**YOUR INSTRUCTIONS**
Give back exactly the stretch of data below from the line holding "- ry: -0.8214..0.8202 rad" through the line holding "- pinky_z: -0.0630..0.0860", both ends included, and leave the remaining lines out.

Items from a data source:
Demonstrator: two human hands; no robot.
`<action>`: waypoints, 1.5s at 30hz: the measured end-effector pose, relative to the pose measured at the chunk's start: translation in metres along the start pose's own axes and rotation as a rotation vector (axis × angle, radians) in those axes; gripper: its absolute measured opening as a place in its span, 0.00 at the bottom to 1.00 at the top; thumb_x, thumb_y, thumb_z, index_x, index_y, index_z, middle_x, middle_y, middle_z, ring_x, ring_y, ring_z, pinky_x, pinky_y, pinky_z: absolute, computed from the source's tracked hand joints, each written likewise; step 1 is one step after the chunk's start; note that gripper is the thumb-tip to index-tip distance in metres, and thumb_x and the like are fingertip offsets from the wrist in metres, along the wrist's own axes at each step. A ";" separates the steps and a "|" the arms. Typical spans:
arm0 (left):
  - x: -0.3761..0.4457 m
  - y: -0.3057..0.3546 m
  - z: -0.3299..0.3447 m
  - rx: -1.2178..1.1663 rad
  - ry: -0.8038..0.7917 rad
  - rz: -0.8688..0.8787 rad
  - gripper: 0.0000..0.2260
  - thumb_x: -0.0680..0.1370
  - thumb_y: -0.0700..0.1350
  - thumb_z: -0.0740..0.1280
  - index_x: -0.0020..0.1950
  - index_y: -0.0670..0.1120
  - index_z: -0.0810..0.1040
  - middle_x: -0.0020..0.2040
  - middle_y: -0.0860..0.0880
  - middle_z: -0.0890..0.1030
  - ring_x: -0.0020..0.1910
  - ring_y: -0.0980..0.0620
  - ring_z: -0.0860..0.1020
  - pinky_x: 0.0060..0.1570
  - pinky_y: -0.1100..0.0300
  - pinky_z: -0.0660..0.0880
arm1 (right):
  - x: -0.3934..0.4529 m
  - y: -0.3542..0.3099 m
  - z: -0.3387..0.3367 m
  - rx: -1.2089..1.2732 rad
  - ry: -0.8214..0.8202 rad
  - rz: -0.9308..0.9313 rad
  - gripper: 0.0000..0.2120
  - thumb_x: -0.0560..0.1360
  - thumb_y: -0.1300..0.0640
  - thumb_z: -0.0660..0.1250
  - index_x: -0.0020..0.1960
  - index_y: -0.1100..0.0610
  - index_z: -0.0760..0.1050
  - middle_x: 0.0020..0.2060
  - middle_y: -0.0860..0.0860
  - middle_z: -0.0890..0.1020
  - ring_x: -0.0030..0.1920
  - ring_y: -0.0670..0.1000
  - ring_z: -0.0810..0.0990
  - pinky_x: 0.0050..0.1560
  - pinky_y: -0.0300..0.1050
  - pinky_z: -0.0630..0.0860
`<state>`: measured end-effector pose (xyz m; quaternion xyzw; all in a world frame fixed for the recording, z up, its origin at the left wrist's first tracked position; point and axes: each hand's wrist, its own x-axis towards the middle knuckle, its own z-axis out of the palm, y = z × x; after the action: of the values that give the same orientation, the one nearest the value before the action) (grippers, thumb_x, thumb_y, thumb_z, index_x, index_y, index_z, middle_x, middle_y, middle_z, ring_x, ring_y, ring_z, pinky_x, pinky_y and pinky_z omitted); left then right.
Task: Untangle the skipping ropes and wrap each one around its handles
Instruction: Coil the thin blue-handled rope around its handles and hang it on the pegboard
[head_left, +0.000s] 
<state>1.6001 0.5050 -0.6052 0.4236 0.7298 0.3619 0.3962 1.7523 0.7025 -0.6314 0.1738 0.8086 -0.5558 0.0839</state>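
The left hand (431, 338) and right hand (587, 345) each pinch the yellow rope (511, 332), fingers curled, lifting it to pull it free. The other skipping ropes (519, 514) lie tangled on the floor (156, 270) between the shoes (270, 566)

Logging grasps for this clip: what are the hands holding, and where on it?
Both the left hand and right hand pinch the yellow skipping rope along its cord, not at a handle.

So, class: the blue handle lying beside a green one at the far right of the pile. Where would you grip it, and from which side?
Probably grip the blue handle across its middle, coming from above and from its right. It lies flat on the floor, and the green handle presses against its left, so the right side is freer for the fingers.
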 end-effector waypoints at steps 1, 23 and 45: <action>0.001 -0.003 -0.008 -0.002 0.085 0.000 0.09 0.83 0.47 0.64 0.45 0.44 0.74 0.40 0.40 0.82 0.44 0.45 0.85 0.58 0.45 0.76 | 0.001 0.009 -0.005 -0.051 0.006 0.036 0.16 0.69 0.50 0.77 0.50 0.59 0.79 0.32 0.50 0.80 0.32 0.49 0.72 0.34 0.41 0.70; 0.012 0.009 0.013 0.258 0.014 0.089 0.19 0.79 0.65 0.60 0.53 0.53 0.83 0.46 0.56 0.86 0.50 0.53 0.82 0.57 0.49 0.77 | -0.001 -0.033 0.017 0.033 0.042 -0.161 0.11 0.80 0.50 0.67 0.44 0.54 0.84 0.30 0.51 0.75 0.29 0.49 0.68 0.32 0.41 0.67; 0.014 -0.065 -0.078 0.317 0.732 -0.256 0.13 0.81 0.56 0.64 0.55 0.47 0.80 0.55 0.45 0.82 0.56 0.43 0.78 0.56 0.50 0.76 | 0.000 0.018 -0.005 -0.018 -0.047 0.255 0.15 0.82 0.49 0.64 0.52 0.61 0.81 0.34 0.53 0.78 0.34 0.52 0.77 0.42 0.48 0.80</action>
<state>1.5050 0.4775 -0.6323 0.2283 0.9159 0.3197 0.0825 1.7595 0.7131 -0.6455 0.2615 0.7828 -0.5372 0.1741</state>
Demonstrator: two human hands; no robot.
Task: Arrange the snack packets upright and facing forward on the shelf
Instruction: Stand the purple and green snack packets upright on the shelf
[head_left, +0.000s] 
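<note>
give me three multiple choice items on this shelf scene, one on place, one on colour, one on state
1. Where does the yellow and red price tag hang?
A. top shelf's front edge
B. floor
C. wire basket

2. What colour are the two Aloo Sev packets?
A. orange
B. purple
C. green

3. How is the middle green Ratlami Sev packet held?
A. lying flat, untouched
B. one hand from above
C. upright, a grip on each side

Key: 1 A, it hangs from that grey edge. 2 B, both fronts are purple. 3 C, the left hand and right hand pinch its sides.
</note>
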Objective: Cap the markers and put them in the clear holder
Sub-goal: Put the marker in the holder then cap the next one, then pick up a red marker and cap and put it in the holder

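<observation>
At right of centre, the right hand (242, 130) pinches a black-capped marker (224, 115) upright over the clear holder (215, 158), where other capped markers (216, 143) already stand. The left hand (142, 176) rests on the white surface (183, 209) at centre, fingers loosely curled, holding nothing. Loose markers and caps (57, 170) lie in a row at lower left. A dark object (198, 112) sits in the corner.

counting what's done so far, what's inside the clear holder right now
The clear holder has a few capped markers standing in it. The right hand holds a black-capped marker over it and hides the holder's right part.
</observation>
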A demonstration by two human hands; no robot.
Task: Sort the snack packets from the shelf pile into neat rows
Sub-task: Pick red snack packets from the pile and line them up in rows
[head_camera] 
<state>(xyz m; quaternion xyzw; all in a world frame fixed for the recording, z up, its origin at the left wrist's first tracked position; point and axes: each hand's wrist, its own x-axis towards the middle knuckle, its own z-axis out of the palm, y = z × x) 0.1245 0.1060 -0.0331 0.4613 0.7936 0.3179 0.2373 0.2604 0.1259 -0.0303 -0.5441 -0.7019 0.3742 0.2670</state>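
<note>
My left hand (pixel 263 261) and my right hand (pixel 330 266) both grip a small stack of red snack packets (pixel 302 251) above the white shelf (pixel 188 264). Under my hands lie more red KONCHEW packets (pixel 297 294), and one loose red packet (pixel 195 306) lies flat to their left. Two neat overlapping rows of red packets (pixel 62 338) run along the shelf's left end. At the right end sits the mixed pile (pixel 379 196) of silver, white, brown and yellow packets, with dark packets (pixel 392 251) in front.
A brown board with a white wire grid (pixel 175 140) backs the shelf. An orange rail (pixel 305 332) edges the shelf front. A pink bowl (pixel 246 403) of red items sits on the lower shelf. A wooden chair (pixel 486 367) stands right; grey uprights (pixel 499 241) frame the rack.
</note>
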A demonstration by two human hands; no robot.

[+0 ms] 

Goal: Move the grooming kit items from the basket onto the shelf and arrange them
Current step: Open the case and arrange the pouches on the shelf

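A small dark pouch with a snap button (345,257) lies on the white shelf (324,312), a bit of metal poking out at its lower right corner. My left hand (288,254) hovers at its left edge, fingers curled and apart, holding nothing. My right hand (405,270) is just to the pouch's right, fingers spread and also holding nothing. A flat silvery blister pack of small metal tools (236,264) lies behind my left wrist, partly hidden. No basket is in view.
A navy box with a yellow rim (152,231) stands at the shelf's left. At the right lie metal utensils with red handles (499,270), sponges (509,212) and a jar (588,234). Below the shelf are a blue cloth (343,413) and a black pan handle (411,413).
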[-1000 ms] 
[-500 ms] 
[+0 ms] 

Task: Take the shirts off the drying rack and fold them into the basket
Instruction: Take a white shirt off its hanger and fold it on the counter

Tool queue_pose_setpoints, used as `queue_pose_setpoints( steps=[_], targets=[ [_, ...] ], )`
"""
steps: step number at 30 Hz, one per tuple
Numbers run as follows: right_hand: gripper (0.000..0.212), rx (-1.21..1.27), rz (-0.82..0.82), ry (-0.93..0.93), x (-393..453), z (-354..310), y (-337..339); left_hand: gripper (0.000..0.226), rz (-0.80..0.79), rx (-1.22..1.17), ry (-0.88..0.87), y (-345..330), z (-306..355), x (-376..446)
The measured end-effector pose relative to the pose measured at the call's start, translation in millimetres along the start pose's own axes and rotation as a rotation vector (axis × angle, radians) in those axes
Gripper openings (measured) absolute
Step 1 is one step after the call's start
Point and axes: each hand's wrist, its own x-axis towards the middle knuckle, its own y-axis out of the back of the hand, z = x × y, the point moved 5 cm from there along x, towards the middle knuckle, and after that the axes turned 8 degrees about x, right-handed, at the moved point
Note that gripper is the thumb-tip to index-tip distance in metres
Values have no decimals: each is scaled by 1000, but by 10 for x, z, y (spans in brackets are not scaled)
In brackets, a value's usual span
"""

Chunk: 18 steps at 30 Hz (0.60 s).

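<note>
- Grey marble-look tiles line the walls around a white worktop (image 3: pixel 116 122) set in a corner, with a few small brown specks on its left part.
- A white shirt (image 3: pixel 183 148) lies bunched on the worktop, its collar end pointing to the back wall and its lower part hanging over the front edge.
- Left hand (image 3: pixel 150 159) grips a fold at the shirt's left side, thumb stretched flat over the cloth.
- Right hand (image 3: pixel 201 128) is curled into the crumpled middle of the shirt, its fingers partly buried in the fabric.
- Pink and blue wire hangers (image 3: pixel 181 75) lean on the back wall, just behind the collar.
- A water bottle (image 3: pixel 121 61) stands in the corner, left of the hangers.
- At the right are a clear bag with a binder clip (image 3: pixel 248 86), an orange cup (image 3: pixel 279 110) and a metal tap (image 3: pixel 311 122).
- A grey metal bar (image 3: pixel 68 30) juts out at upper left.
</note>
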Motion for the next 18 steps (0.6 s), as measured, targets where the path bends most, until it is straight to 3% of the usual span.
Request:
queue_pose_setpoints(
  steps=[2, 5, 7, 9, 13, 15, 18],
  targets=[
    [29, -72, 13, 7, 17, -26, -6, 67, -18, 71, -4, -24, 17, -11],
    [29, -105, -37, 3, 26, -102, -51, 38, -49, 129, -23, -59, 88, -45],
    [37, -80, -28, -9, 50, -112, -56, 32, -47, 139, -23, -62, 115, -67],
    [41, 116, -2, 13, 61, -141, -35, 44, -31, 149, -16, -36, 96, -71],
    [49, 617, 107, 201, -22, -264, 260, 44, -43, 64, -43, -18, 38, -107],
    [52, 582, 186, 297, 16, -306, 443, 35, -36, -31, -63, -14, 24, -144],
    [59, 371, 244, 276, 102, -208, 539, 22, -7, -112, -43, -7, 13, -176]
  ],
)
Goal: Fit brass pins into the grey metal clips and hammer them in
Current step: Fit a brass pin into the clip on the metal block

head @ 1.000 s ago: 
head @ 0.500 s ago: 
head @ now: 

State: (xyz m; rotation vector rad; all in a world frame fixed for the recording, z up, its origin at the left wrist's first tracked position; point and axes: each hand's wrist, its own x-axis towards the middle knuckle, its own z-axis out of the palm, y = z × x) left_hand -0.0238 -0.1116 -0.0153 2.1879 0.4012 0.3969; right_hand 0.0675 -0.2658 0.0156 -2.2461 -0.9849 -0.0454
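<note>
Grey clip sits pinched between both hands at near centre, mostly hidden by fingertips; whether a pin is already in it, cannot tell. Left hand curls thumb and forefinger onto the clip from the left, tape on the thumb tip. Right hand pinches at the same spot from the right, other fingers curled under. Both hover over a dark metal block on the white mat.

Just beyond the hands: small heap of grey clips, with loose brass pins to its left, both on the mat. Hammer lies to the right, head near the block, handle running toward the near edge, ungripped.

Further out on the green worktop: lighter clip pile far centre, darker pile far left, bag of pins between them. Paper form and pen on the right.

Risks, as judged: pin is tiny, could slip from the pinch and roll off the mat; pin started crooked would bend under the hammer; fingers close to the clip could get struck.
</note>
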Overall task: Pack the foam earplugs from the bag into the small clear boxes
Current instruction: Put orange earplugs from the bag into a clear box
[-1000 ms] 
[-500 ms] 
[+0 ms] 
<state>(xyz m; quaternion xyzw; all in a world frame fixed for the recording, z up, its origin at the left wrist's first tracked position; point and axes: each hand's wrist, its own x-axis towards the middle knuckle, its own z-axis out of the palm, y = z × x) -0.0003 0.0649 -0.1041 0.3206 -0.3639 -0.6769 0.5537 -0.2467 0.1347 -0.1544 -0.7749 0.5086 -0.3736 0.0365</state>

**ANSWER TO THE PROBLEM**
  - ry: -0.8214..0.8202 rad
  - rz: -0.9308..0.9313 rad
  - gripper: 0.0000..0.2120
  - thumb_x: -0.0560..0.1360
  - thumb_y: -0.1300..0.0640
  - thumb_z: -0.0660..0.1250
  - index_x: -0.0020..0.1960
  - index_y: -0.1100..0.0610
  - index_z: -0.0760..0.1050
  - middle_x: 0.0020..0.2060
  - middle_y: -0.0860..0.0860
  - middle_z: -0.0890..0.1020
  - ring_x: -0.0030..0.1920
  - ring_y: -0.0670..0.1000
  - ring_z: -0.0810..0.0990
  - pinky_x: 0.0050..0.1560
  - pinky_y: -0.0300..0.1050
  - pinky_z: -0.0630..0.0860

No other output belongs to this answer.